Un axe caché Batna-Pékin

Hamada et Yasmine m'expliquent qu'ils sont de Batna et qu'ils ont respectivement obtenu des bourses du gouvernement Chinois et Algériens. Hamada entame sa deuxième année de Master d'Éducation Internationale à BNU. Ses cours sont dispensés en Anglais. Yasmine, quant à elle, a été l'heureuse finaliste d'un concours d'État, ce qui lui permet de venir faire son doctorat en informatique à BNU. Elle compte rester un minimum de quatre ans à Pékin me dit-elle, une année pour apprendre le Mandarin et trois ans pour faire son doctorat...En Mandarin! Son ambition m'impressionne. Elle me dit qu'il y a huit autres étudiants de Batna qui sont dans d'autres universités de la capitale Chinoise. Je découvre ce lien Batno-Pekinois bouche-bée.

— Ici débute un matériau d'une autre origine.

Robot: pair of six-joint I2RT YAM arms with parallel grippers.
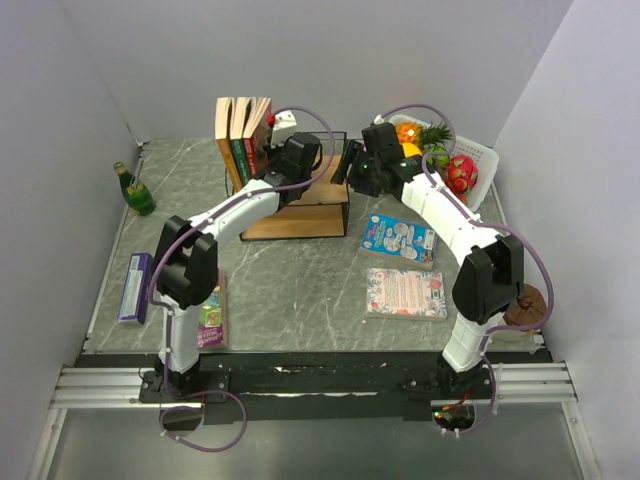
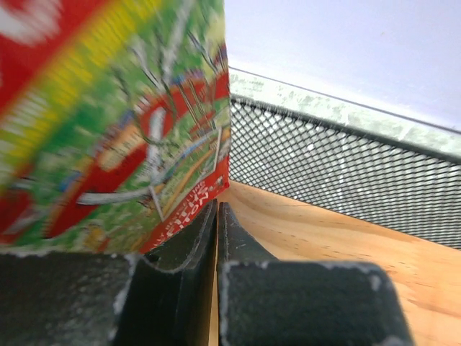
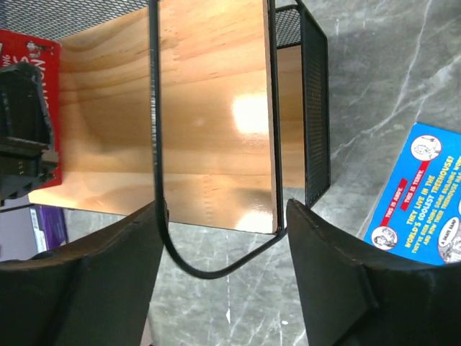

Pour le wifi, voir la filière chaouie

J'arrive à ouvrir un compte bancaire. Eux, échangent leurs euros en yuan. On retourne ensemble vers la fac. Sur le chemin, je me plains de la difficulté à accéder au wifi. Hamada, qui connait déjà bien toutes les astuces, me dit qu'il peut m'arranger ça. Effectivement, 10 minutes plus tard, j'ai le wifi sur mon ordinateur. Il est 16:24 à Pékin et en sortant de chez moi ce matin, je n'imaginais pas une seconde que mon problème de wifi serait réglé par un chaoui. Mon séjour en Chine promet d'être plein de surprises.